The import process¶
The process to import data into Solr is relatively straightforward.
There’s a SearchEntity
object for each
entity type that can be imported which keeps track of the indexable fields and
the model in mbdata for that entity type.
Once its known which entity types will be imported,
sir.indexing._multiprocessed_import()
will successivey spawn
multiprocessing.Process
es via multiprocessing.pool
.
Each of the processes will retrieve one batch of entities from the database via
a query built from
build_entity_query()
and convert
them
into regular dicts via
query_result_to_dict()
.
The result of the conversion will be passed into a
multiprocessing.Queue
.
On the other end of the queue, another process running
sir.indexing.queue_to_solr()
will send them to Solr in batches.
Paths¶
Each SearchEntity
is assigned a
declarative via its model attribute and a
collection of SearchField
objects, each
corresponding to a field in the entities Solr core.
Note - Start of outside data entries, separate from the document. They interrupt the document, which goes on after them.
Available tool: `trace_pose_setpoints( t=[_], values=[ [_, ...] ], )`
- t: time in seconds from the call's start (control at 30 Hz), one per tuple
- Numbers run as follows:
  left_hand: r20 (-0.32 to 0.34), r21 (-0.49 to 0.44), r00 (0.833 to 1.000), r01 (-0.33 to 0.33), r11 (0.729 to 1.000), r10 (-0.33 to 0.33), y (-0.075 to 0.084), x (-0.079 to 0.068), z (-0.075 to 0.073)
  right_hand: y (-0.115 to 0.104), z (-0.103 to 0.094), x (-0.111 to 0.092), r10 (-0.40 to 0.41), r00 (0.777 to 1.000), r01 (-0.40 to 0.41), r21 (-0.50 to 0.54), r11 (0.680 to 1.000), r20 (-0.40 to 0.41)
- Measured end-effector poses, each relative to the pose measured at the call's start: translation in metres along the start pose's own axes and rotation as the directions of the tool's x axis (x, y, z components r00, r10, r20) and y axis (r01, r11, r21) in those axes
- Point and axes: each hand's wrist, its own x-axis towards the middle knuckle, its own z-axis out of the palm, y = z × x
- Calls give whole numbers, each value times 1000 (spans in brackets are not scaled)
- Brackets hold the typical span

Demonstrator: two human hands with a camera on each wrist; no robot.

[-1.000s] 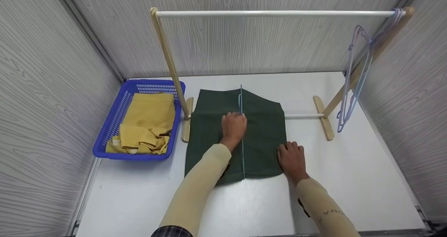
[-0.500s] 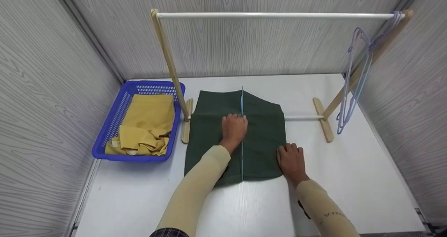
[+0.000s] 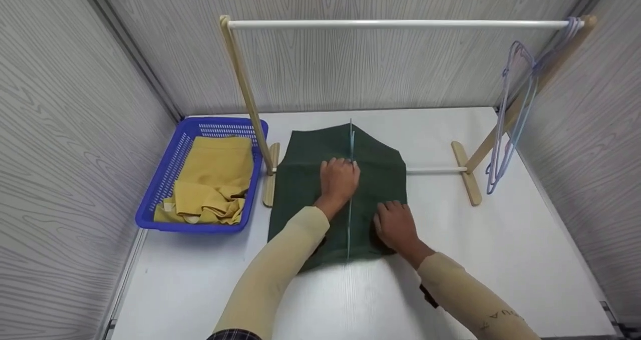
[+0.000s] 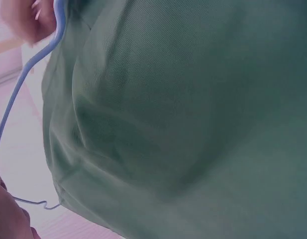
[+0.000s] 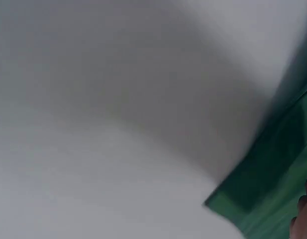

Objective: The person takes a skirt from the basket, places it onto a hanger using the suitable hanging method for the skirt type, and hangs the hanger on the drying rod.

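Dark green cloth [image 3: 305, 190], a garment whose kind I cannot tell, lies spread on the white table. A thin blue wire hanger [image 3: 349, 230] stands edge-on over its middle. My left hand [image 3: 340, 182] grips the hanger from above, near its hook end. At the lower right of the cloth, my right hand [image 3: 396, 225] holds the edge with curled fingers, its fingertips hidden. In the left wrist view the cloth bulges up beside the hanger wire [image 4: 24, 74]. The right wrist view catches a corner of the green cloth [image 5: 262, 184] raised over the table.
A blue basket [image 3: 150, 190] holding folded yellow cloth [image 3: 215, 159] stands at the left. Behind the green cloth rises a clothes rack with a white rail [image 3: 400, 24] and wooden legs. Several wire hangers [image 3: 501, 124] hang at its right end. Panels enclose the table.
My right hand has moved left, drawing the right edge of the green cloth inward. My left hand stays at nearly the same place on the hanger.
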Motion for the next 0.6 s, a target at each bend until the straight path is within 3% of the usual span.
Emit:
trace_pose_setpoints(
  t=[0.13, 0.3, 0.47, 0.6],
  values=[
    [-38, -16, 999, -14, 1000, 13, 1, 2, -9, -33, -12, 19, 46, 993, -22, 204, 979, -110],
    [-88, -48, 996, -24, 999, 20, 1, 6, -21, -63, -27, 31, 93, 989, -47, 345, 938, -118],
    [-164, -69, 987, -15, 997, 3, -1, 11, -29, -82, -35, 39, 167, 982, -122, 384, 915, -87],
    [-190, -113, 982, -9, 994, -13, -3, 13, -35, -85, -36, 44, 183, 980, -142, 366, 920, -82]
  ],
)
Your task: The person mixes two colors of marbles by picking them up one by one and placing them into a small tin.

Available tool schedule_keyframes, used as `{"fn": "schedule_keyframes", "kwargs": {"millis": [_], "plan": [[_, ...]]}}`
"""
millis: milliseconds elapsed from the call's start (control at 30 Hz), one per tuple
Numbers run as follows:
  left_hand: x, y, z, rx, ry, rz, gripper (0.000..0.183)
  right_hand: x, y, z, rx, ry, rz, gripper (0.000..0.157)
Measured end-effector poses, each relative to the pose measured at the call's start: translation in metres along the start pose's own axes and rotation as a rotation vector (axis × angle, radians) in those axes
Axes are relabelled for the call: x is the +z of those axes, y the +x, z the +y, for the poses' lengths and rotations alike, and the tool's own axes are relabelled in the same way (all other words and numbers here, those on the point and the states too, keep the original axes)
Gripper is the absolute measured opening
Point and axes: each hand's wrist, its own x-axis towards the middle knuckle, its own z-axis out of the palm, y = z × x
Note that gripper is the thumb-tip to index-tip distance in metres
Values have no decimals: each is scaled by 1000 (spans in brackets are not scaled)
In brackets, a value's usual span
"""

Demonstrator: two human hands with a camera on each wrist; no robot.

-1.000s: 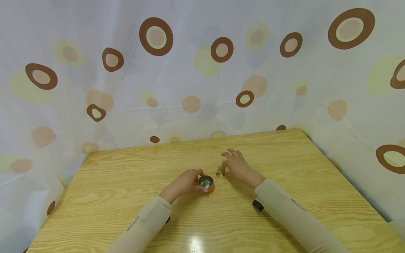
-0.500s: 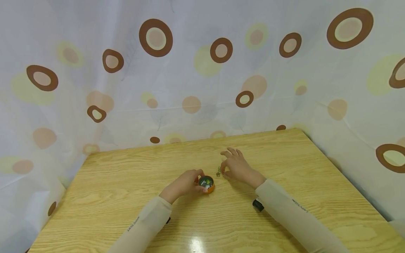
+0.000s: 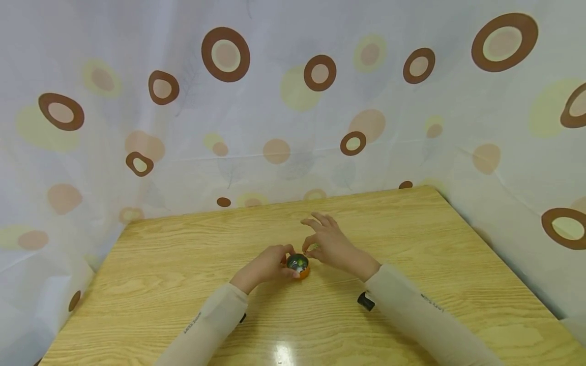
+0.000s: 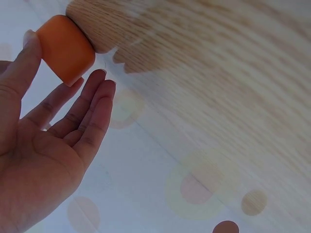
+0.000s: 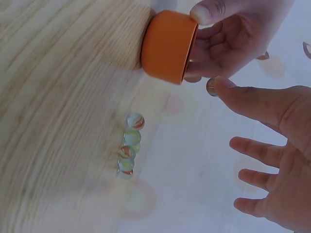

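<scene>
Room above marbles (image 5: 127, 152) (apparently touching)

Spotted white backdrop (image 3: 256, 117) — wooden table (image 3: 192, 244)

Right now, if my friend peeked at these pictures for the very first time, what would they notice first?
Probably the bright orange cup, standing on the wooden table in the left hand's grip. Next might be the little marble that the right hand pinches near the cup's opening, and the colorful marbles clustered on the table. Behind everything, big brown rings decorate the pale sheet.
</scene>
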Motion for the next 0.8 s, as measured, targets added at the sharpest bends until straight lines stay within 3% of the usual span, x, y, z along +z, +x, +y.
{"fn": "schedule_keyframes", "kwargs": {"millis": [500,633,800], "plan": [[0,-1,1,-3,12,-12,43,7,-1,-8,-16,86,-50,15],[0,-2,1,21,20,-5,45,6,0,-3,8,72,-29,12],[1,0,-1,-11,23,-6,45,3,2,7,56,44,-12,8]]}}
Those fields each have one
or more paths that “lead” to the values that will be put into the field in
Solr. iterate_path_values()
is a method that returns an
iterator over all values for a specific field from an instance of a
declarative class and its docstring describes
how that works, so here’s a verbatim copy of it:
-
querying.
iterate_path_values
(obj) Return an iterator over all values for path on obj, an instance of a declarative class by first splitting the path into its elements by splitting it on the dots, resulting in a list of path elements. Then, for each element, a call to
getattr()
is made - the arguments will be the current model (which initially is the model assigned to theSearchEntity
) and the current path element. After doing this, there are two cases:- The path element is not the last one in the path. In this case, the
getattr()
call returns one or more objects of another model which will replace the current one. - The path element is the last one in the path. In this case, the value
returned by the
getattr()
call will be returned and added to the list of values for this field.
To give an example, lets presume the object we’re starting with is an instance of
Artist
and the path is “begin_area.name”. The firstgetattr()
call will be:getattr(obj, "begin_area")
which returns an
Area
object, on which the call:getattr(obj, "name")
will return the final value:
>>> from mbdata.models import Artist, Area >>> artist = Artist(name="Johan de Meij") >>> area = Area(name="Netherlands") >>> artist.begin_area = area >>> list(iterate_path_values("begin_area.name", artist)) ['Netherlands']
One-to-many relationships will of course be handled as well:
>>> from mbdata.models import Recording, ISRC >>> recording = Recording(name="Fortuna Imperatrix Mundi: O Fortuna") >>> recording.isrcs.append(ISRC(isrc="DEF056730100")) >>> recording.isrcs.append(ISRC(isrc="DEF056730101")) >>> list(iterate_path_values("isrcs.isrc", recording)) ['DEF056730100', 'DEF056730101']
- The path element is not the last one in the path. In this case, the
sir.schema.SCHEMA
is a dictionary mapping core names to
SearchEntity
objects.